CHAITANYA SAMBRANI | Download PDF

On the Double Edge of Desire (catalogue excerpt)

Edge of Desire Recent Art from India
(touring exhibition: 2004 - 2006)

by Chaitanya Sambrani

A significantly different take on the song-and-dance vitality of popular culture is embodied in the thoughtful, joyous as well as melancholic work of Ranbir Kaleka. His video Windows (2002) features here under a colourful circus tent, and is projected on a wheeled screen, as though ready for travel as part of a wandering village show. Windows can be read as a bittersweet love story, with its evocative soundtrack of lilting melodies from vintage Hindi movies. It is at one level a commonplace story without heroic grandeur. At the same time though, the work suggests potential for the extraordinary. Kaleka takes up everyday dreams, joys and sorrows as his material, and extracts from it an essential, existential sorrow, and a meditation on the fleetingness of emotion even as light fleets across the screen to create images. Kaleka’s work in video is distinguished by its insistence on holding the momentary, acknowledging its passing nature, meditating on its impermanence, gently grinding away at two ends of the video—first as incomplete narrative and then again as impermanent apparition.

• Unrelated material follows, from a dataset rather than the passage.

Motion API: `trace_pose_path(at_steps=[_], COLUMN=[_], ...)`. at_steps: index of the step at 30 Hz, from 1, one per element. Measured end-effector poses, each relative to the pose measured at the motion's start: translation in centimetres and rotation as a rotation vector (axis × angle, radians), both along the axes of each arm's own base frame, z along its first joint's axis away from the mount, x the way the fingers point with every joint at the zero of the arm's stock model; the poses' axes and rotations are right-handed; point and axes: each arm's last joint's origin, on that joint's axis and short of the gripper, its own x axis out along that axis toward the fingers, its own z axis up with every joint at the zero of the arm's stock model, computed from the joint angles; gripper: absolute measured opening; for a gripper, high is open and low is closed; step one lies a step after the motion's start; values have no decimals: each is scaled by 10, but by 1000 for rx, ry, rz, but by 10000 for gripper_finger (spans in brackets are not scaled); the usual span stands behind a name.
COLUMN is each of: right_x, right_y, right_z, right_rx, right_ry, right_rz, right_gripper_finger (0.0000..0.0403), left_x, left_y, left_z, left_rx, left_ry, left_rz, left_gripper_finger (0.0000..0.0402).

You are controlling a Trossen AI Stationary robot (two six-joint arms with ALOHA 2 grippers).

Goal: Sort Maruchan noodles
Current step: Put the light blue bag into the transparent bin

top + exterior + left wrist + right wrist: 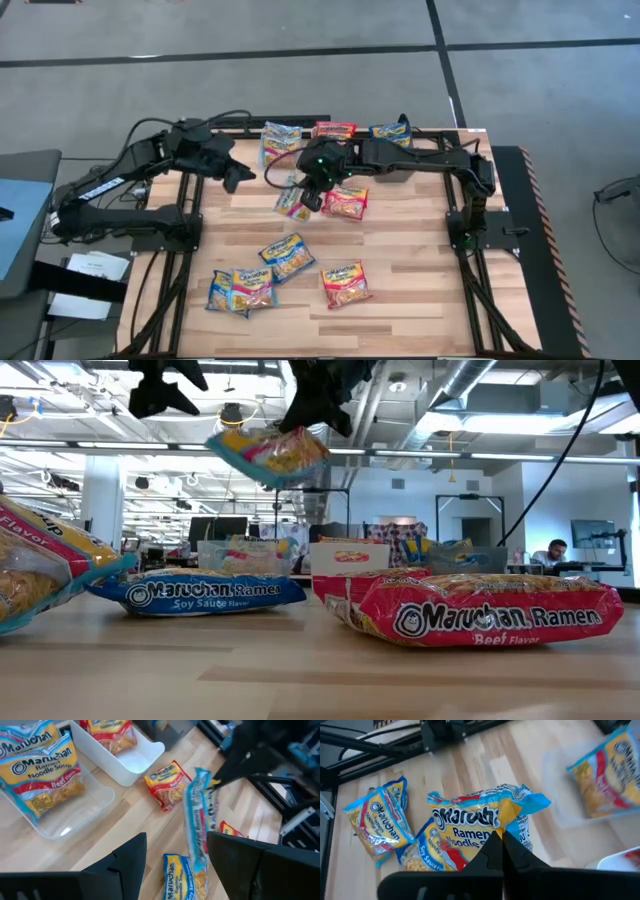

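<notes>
Here, my right gripper (501, 836), pinched on one held packet (485, 820) reading "Maruchan Ramen Noodle Soup", hanging above the table (400, 250). On the boards below: a "Soy Sauce Flavor" packet (200, 592) and a "Beef Flavor" packet (490, 615). Beyond, my left gripper (175, 845) stands wide, holding nothing. Farthest, the clear bin (75, 812) holds "Beef" packets (45, 770).

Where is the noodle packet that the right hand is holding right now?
In the high view the held packet hangs mid-table in the right hand, lifted off the table, beside the red packet.
</notes>
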Motion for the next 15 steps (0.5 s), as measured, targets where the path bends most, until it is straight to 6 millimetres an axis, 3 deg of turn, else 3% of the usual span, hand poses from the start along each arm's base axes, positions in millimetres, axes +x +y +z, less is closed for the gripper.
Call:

(Edited excerpts from a conversation between the artist and the curators Michael Wörgötter and Angelika Fitz. From Capital and Karma: Recent Positions in Indian Art, Hatje Cantz Verlag, 2002.)

Pages 126 - 129
When I use video I do not set out to do something which could be described as , ‘video art’. I have been interested in cinema. That’s the medium I have been familiar with. I know that through cinematic forms meanings can be created. And then I find video accessible. So I use the tools which are available to me but my interests remain the same.
I am interested in using light to create an image and in watching what the aura of an image created through light is. It quite different from the aura of a painted image. Even a photographed image, which is created by using light, has a different presence. Using something like holograms for a greater presence of an object or a different kind of presence of an object, that would interest me. Not so much that it’s a development in scientific terms. Also that’s fascinating. I always like to follow it up. But only because it will allow me to reach areas of meaning which for me do not seem to be accessible through the painted image or the photographed image or the video image. .

Pages 151 - 56
I don’t think that changing to a new medium or using technology in my work has greatly shifted in what I have always been interested in. You rightly mentioned rooms. Most of my earlier paintings did consist of interiors. it took me a long time to venture out of that interior where I introduced the landscape. But that landscape also in many ways is like a large and closed space. That space does interest me. Again as a space of an event, and that’s a psychological event. And the actual happening of the event, when art happens, that happens outside of the frame of the painting. There are indications, there are gestures, there is a trajectory from the eye travelling from one point to the other. But if we need to experience as to what is happening, then we have to close our eyes and let the event happen.